Ready to Push Forward
Playful work by graduating senior Can Yang 18 GD seamlessly blends Eastern and Western motifs.
05/23/2018
When Graphic Design senior Can Yang 18 GD first began following the American Institute of Graphic Arts (AIGA) on Instagram last year, she wondered if the organization might someday post an image of her work. Instead, a few months ago Senior Editor Emily Gosling reached out to her for an interview that led to a wonderful profile about Yang on AIGA’s well-read Eye on Design site.
Describing the emerging designer’s work as “instantly beguiling,” the piece praises her “gorgeous juxtaposition of Chinese characters and Roman lettering. Yang’s mode of expression is one that veers neatly between sincerity and playfulness,” Gosling goes on to point out. “Her projects frequently marry autobiographical elements with historical and theological investigations, as well as musings on wider ideas like generational differences or failure.”
Yang first came to RISD from China in 2013 to attend the summer Pre-College program, where she focused on sculpture. Floored by the experience, she applied for undergraduate admission the following year. When she arrived as a Foundation student, she initially expected to major in one of the fine arts, so surprised even herself by opting for Graphic Design instead.
“I like painting and using my hands, so it was a big jump,” says Yang. “But I wanted to push myself to try something that was brand new to me. Before I chose Graphic Design, I didn’t have any digital skills—I didn’t even know how to use Photoshop.”
As Yang picked up the tools of the discipline, she began applying them to her unique point of view, working with faculty members and other students to develop and hone her visual language. “Can has a very personal and unconventional design style,” says Graphic Design Department Head Lucinda Hitchcock. “She is fearless in the way she considers form, language and materiality, and blends languages and cultures seamlessly in her work.”
The admiration goes both ways. Yang appreciates Hitchcock’s generous feedback and says “she’s always trying to push me further.” The open dialogue she’s able to have with all of her professors took some getting used to, the senior adds. “In China you are supposed to look humble, nod your head, agree with your teachers,” she explains. “Here I learned to discuss my work—to jump in and share my point of view.”
Yang says that all of her work incorporates a mix of Eastern and Western motifs. Her Failurism Manifesto, for example, mixes China’s national yellow with millennial pink and reflects on the I Ching as a tool for divination. It also celebrates the notion of learning through failure—a core tenet of the pedagogical approach at RISD.
“Through failure we find new empathy, intimacy and expression,” says Yang. “We should celebrate glitches, bugs, application errors, system crashes, clipping, aliasing, distortion …. No perfect work can be a masterpiece.”

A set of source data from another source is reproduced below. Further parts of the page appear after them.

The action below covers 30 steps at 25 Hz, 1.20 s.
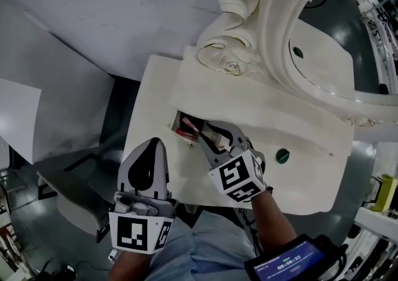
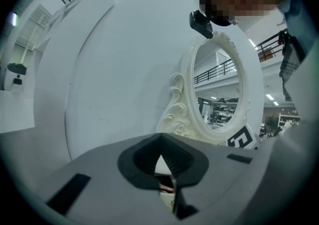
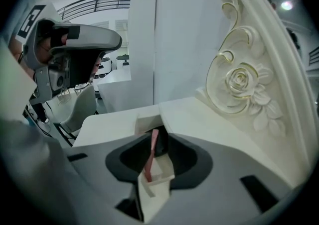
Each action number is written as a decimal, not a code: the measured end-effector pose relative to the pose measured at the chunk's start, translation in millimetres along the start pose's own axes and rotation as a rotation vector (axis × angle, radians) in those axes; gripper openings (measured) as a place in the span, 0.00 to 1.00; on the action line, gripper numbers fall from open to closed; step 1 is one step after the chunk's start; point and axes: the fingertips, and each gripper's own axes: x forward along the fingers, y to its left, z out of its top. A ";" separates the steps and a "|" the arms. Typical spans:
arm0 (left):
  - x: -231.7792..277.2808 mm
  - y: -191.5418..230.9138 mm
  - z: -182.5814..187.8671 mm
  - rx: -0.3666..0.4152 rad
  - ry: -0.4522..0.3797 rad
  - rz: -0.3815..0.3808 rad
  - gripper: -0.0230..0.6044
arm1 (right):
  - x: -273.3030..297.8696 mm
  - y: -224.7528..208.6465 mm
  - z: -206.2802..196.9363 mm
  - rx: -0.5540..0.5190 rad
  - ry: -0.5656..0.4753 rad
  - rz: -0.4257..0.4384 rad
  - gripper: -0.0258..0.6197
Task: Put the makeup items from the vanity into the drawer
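Over the open drawer (image 1: 184, 125) in the vanity's (image 1: 152, 96) raised shelf, we see the right gripper (image 3: 158, 120) with jaws slightly spread. A pink makeup stick (image 3: 150, 158) stands tilted between them, lower end in the drawer, pads not pressing it. The left gripper (image 1: 156, 144) hovers nearby over the tabletop, jaws pressed together, empty. An ornate mirror (image 1: 273, 37) stands behind.

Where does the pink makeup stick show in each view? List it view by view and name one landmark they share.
Head view: pink makeup stick lies in the open drawer, centre-left.
Left gripper view: only a pink sliver shows, low centre.
Right gripper view: low centre, slanting up from the drawer.
Shared landmark: the carved rose on the mirror frame.
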 end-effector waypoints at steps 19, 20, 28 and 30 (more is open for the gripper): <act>22.1 -169.8 -29.7 0.059 0.062 -0.360 0.04 | -141.0 -73.5 -154.3 0.345 0.055 -0.413 0.20; 23.6 -179.5 -34.0 0.063 0.072 -0.374 0.04 | -147.5 -78.0 -168.4 0.372 0.067 -0.432 0.22; 32.1 -219.0 -69.9 0.092 0.168 -0.409 0.04 | -164.4 -102.3 -243.8 0.473 0.141 -0.487 0.23; 36.6 -221.9 -75.8 0.095 0.185 -0.402 0.04 | -159.5 -105.1 -251.8 0.512 0.132 -0.460 0.23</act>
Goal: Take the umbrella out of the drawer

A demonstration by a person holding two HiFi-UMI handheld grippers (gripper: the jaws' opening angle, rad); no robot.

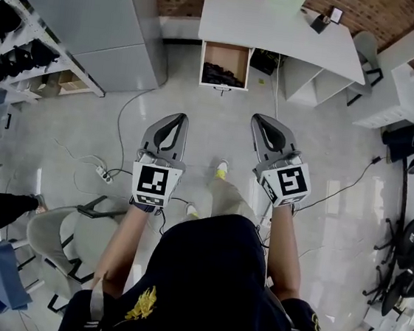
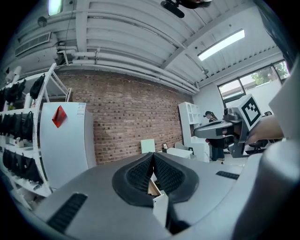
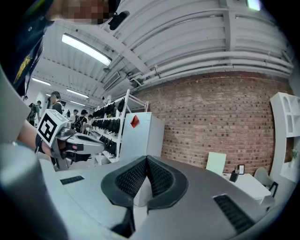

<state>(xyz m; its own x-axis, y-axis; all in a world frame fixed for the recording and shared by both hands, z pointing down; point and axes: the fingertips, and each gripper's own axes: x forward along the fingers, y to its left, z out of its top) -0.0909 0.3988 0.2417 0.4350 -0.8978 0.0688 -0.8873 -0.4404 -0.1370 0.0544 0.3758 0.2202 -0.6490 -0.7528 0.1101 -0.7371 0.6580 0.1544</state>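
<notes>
Standing well back from the white tabletop (image 1: 282, 29), a person holds left claw (image 1: 177, 117) and right claw (image 1: 260, 119) pressed together and empty, the open drawer (image 1: 204, 64) with its dark umbrella (image 1: 223, 75) straight ahead between them, neither clearly nearer.

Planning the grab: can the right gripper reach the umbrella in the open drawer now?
Probably not yet: bare floor separates the right gripper from the drawer. The umbrella lies uncovered; nothing blocks it.

Dark umbrella (image 1: 223, 75), lying toward the front of the drawer (image 1: 227, 53), drawer pulled open, brown inside
</notes>
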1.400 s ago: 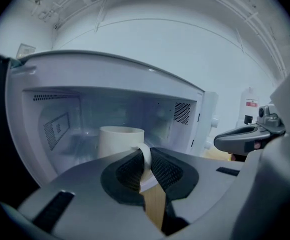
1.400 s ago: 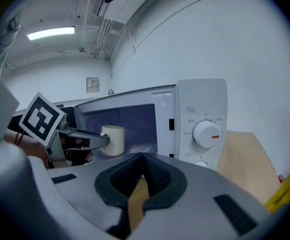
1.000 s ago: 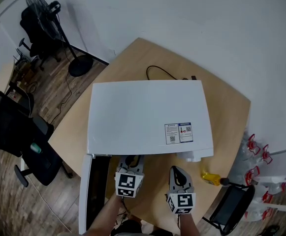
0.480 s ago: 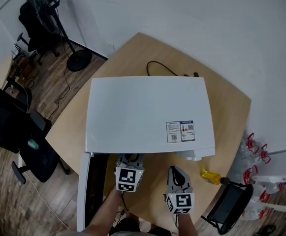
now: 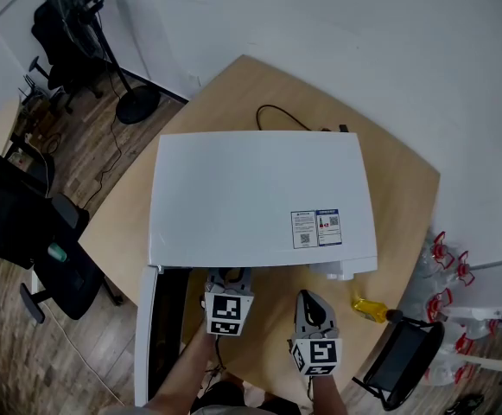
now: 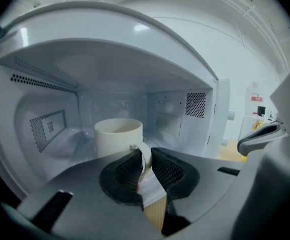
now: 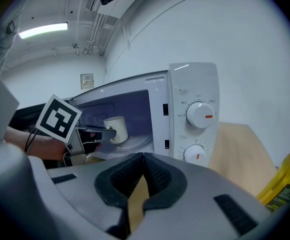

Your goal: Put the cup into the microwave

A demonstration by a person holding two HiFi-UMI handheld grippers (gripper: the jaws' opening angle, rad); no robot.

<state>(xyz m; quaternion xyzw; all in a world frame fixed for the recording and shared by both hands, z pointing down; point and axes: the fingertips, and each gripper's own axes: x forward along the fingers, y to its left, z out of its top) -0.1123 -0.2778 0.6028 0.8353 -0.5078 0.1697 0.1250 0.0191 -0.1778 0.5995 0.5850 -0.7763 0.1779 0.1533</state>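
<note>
Left gripper (image 5: 226, 275) held forward and tilted slightly down, jaws just opened a little, pads seen touching both sides of the cup (image 6: 118, 134) handle, right gripper (image 5: 308, 297) held beside it, jaws closed together, nothing gripped.

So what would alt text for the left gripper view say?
A white cup sits inside an open white microwave, its handle between the jaws of the left hand-held gripper, which have just been opening. The pads appear to touch it.
</note>
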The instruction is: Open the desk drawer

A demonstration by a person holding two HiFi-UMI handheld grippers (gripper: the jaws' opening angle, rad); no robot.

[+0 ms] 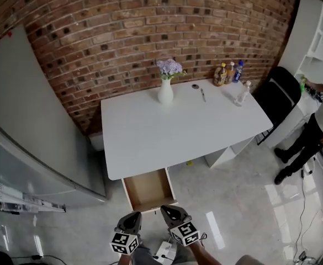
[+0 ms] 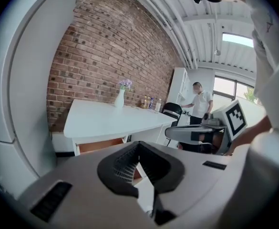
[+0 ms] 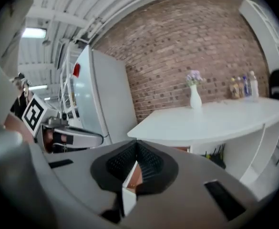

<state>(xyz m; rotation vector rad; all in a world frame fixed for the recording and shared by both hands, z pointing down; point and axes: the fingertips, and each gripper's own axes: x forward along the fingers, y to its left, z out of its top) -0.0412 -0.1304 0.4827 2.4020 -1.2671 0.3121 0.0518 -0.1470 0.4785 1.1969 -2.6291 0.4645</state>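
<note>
Fingers [image 1: 171, 211] nr open drawer [image 1: 148, 189], no contact

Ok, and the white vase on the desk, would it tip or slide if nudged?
Probably tips: the vase is tall and narrow-necked, with flowers carried high above it. It looks like glazed ceramic, so likely slick and breakable. On the smooth white desk, a low push might slide it instead.

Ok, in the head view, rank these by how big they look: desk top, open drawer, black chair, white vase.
1. desk top
2. black chair and open drawer: about alike, not ranked
3. white vase
</note>
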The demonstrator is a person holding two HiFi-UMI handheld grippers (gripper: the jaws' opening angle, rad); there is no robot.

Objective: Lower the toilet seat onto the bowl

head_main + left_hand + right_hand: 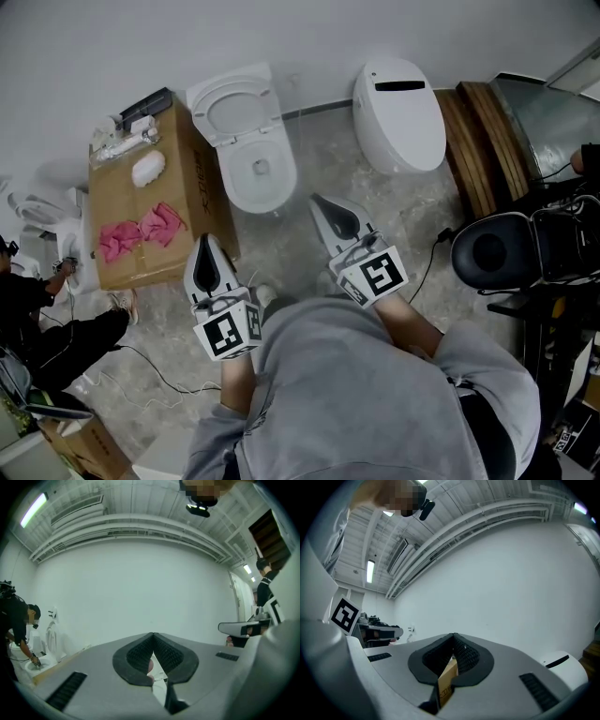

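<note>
A white toilet stands against the far wall in the head view, its seat raised above the open bowl. My left gripper is short of the bowl's near left side, next to the cardboard box, with its jaws together and nothing between them. My right gripper is just right of the bowl's front, also shut and empty. Neither touches the toilet. In the left gripper view the left gripper faces the bare wall. The right gripper shows a strip of the box through the slot below its closed tips.
A cardboard box left of the toilet carries pink cloths and white items. A second toilet with its lid closed stands to the right, beside wooden planks. Black equipment is at the right, a crouching person at the left, and cables lie on the floor.
</note>
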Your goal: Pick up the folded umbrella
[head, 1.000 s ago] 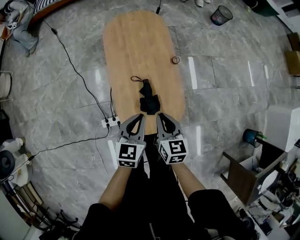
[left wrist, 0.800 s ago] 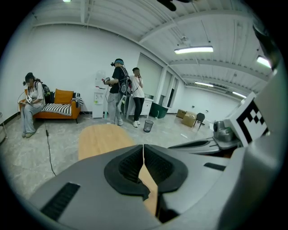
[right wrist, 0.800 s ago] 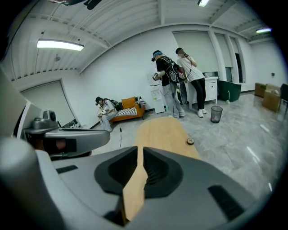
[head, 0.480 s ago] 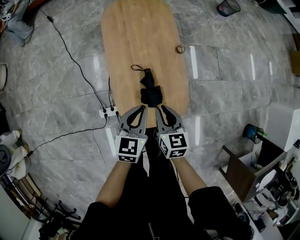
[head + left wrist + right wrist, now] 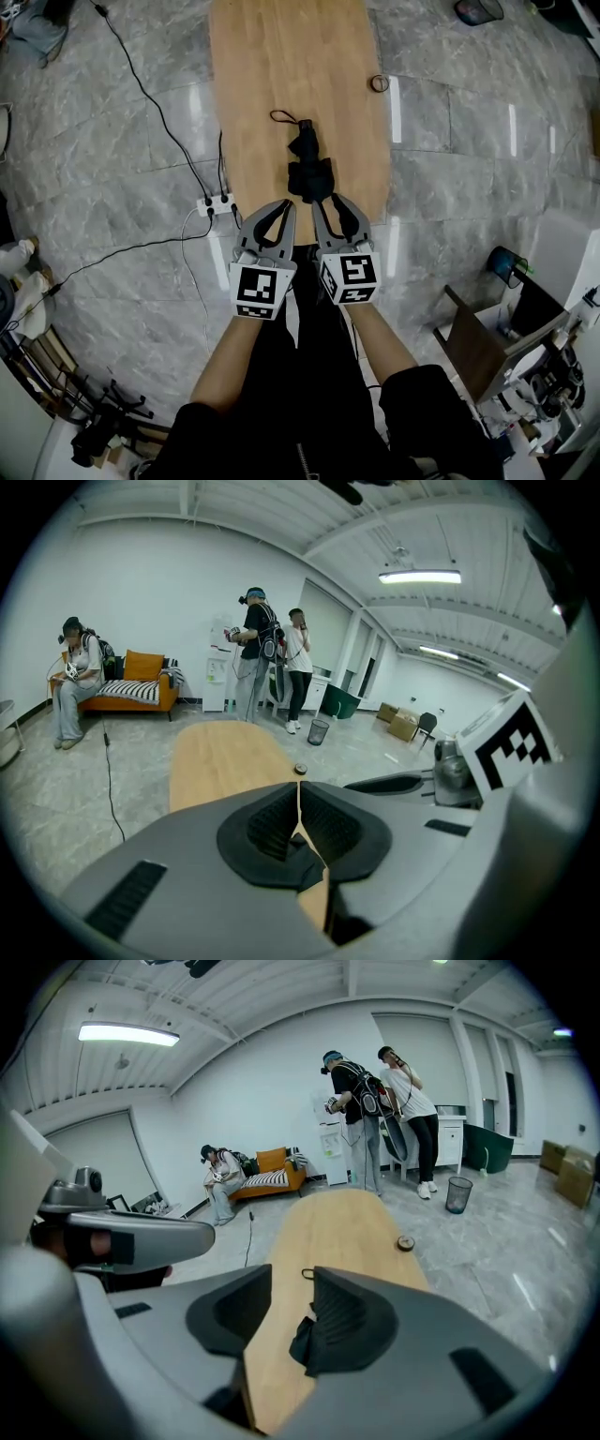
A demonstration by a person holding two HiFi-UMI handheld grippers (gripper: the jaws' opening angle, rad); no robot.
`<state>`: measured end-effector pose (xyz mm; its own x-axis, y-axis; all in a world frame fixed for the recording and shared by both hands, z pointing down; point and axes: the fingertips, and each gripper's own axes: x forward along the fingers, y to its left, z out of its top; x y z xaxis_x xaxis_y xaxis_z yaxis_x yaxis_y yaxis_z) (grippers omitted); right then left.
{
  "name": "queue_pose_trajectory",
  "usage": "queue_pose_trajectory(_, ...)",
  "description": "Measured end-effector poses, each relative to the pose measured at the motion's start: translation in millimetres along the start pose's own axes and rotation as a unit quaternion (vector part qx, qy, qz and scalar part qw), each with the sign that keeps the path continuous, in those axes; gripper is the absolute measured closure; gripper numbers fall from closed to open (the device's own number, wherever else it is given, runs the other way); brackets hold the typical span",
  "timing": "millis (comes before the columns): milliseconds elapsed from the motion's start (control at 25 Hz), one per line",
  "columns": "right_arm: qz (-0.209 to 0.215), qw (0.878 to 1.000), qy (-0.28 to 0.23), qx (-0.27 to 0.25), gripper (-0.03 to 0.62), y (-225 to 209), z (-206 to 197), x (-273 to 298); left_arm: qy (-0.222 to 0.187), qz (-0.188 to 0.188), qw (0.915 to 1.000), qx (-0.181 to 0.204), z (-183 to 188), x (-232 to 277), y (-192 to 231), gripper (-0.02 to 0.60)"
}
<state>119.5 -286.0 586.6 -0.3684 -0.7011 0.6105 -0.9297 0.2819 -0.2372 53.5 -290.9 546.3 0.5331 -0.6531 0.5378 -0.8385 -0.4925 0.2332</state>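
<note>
Folded umbrella (image 5: 307, 169) lies lengthwise on the wooden table (image 5: 253, 75), centre frame, just above both grippers. Left gripper (image 5: 287, 206) is held closed and empty. Right gripper (image 5: 328, 204) jaws are opening with nothing gripped, presumably to straddle the umbrella's near end.

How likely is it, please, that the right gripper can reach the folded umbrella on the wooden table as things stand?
Probably yes. The right gripper sits just short of the near end of the folded umbrella, its jaws opening and empty, and nothing lies on the table between them.
</note>
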Motion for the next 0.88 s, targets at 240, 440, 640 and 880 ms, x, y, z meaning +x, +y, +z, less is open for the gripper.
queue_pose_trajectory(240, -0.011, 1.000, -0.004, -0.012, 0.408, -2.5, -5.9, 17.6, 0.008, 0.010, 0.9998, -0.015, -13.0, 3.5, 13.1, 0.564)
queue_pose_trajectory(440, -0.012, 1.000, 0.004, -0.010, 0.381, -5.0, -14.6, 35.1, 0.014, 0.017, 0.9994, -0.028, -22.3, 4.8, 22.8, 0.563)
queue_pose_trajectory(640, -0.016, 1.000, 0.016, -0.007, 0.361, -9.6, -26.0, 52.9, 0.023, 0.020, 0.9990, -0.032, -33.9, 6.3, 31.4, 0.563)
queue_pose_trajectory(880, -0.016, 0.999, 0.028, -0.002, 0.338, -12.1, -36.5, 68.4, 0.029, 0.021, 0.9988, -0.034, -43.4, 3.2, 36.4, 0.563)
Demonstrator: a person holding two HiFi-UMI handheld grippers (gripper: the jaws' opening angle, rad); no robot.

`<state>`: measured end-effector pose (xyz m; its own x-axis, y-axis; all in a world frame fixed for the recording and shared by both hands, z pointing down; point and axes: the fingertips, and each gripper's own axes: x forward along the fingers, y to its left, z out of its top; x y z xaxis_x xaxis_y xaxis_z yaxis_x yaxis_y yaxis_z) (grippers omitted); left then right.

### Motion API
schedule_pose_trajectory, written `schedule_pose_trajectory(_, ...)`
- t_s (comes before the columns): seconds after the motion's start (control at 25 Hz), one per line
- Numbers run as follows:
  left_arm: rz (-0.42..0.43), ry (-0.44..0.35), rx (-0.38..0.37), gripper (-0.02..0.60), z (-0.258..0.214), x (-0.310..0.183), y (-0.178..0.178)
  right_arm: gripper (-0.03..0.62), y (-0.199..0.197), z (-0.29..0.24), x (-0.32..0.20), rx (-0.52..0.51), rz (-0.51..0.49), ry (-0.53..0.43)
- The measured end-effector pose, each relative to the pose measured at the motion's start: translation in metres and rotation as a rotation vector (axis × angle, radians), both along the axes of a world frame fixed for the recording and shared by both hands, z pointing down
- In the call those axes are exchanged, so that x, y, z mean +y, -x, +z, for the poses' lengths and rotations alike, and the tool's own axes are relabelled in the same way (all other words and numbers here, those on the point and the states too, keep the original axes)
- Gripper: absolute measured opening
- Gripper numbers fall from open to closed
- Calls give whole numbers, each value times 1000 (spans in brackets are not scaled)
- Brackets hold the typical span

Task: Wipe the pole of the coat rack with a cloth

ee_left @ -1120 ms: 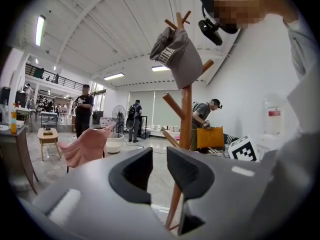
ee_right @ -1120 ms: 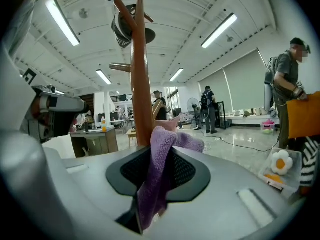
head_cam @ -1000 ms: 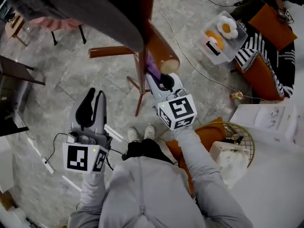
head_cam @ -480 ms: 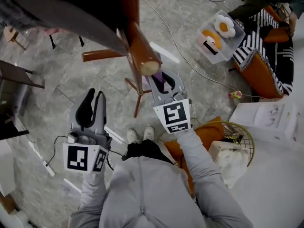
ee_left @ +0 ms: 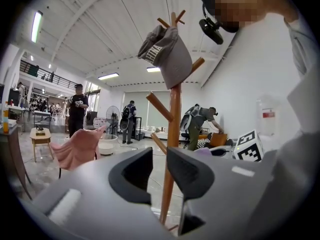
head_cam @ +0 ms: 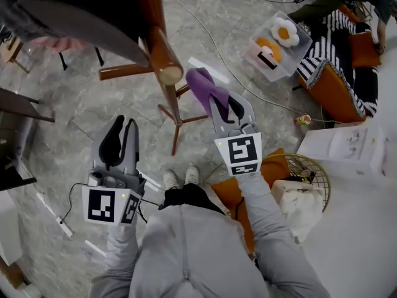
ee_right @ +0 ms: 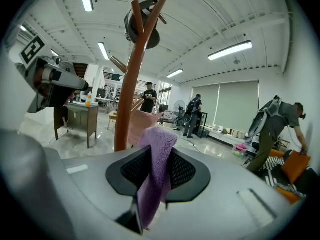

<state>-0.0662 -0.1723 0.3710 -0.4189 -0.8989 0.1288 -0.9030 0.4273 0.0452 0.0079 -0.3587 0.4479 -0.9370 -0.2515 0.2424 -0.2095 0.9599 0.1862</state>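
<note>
The brown wooden coat rack pole point(head_cam: 169, 101) rises from its tripod feet on the floor toward the camera, with a peg end point(head_cam: 166, 73) near the top. My right gripper point(head_cam: 224, 104) is shut on a purple cloth point(head_cam: 203, 87), which sticks out just right of the pole without touching it. In the right gripper view the cloth point(ee_right: 156, 174) hangs between the jaws and the pole point(ee_right: 125, 114) stands to the left. My left gripper point(head_cam: 122, 138) is held lower left, shut and holding nothing. Its view shows the pole point(ee_left: 172, 134) and a grey cap point(ee_left: 167, 54) on it.
A clear box of toy eggs point(head_cam: 276, 39) sits on the floor at upper right beside an orange striped chair point(head_cam: 338, 73). A wire basket point(head_cam: 307, 182) and a white table point(head_cam: 353, 154) are at right. Cables cross the floor. A pink chair point(ee_left: 75, 149) and several people stand behind.
My right gripper with the purple cloth has drawn rightward off the pole, so the cloth now stands apart from it. The left gripper has stayed put.
</note>
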Motion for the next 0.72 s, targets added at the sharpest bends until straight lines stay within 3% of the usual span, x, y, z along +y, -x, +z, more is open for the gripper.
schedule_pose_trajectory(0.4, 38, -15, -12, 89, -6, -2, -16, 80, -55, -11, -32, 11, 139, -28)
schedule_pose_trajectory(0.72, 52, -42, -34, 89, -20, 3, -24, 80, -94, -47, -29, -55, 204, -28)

As her RISD experience draws to a close, Yang is looking forward to returning home to China and selling her zines and artist’s books at art book fairs like the newly created Unfold in Shanghai. If all goes according to plan, she’ll take a bit of time off and then pursue an MFA at the Royal College of Art in London, where she hopes to combine graphic design and other mediums and looks forward to the challenge of adapting to life in yet another culture. “I like things that are tough,” she notes. “Struggling is the only way I can push myself forward.”